Japan urges older motorists to swap driving licence for noodle discount


Japanese police officials are trying to persuade elderly car drivers to give up their driving licence for discounts on ramen, to tackle the growing number of accidents in the country involving older motorists.

The scheme was launched last week at Aichi prefecture in central Japan. As per the scheme, elderly drivers will be given a 15% discount on ramen noodles across 176 outlets of the Sugakiya restaurant chain, provided they give up their driver’s licence.

The move came after the Japanese Prime Minister, Shinzo Abe, insisted on addressing the sharp rise in road accidents caused by drivers who are approximately 74 or above in age, according to The Guardian.
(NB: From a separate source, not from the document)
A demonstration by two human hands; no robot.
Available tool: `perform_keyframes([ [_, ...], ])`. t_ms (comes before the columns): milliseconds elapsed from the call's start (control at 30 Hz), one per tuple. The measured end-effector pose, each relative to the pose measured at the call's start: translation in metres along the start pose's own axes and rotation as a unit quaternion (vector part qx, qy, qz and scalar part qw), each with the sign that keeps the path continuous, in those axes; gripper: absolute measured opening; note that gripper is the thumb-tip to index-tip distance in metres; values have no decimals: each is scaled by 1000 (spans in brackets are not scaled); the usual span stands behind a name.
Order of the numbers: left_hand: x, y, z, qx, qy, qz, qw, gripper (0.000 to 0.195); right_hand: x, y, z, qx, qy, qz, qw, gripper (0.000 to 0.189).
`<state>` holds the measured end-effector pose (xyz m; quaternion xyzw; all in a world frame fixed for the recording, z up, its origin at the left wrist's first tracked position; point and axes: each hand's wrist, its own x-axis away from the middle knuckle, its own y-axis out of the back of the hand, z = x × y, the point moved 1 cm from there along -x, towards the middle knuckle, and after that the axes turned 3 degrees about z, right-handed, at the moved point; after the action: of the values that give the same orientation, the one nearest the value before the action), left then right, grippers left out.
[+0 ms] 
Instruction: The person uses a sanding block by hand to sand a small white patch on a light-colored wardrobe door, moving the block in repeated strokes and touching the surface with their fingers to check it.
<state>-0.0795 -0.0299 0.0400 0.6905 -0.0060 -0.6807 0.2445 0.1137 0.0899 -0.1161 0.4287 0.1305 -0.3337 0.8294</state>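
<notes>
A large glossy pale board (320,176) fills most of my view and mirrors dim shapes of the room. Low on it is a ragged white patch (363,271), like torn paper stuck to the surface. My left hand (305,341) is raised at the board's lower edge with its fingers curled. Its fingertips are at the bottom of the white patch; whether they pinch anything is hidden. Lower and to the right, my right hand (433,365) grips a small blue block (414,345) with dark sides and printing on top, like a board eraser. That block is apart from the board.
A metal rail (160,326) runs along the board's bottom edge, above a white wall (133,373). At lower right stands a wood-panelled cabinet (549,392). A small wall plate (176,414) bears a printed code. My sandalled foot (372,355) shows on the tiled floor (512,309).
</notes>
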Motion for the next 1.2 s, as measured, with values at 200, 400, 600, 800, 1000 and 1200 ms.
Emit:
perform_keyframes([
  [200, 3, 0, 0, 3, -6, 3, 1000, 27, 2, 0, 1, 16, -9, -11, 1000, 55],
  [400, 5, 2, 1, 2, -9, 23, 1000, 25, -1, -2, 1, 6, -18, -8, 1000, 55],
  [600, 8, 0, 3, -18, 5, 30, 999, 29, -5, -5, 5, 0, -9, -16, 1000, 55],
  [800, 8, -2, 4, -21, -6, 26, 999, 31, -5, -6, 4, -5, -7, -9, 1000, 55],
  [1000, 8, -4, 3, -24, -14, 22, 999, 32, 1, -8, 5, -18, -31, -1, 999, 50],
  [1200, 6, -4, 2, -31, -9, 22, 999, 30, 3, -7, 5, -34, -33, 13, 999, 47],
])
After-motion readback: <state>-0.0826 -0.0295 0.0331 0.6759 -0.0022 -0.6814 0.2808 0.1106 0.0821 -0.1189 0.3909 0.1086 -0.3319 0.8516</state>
According to the data published by the national police agency, there has been decline in the overall number of traffic accidents, but the number has gone up from 7.4% to 12.8% involving drivers aged 75 and over.

A similar campaign was carried out in Tokyo, where ‘graduation’ certificates were awarded to the retiring drivers, according to Rocket News 24.

"There has been decline in the overall number of traffic accidents, but the number has gone up from 7.4% to 12.8% involving drivers aged 75 and over."

The certificate holders are reportedly entitled for concessions on bus and taxi fares.

Since last year, approximately 270,000 people have surrendered their licences, which is still a very small number in proportion of the total number of older motorists.

From March next year, the government plans to refer drivers to a doctor, if they are above 74 years of age and if they are stopped for traffic violations or show signs of memory loss or impaired judgment during regular cognitive ability tests.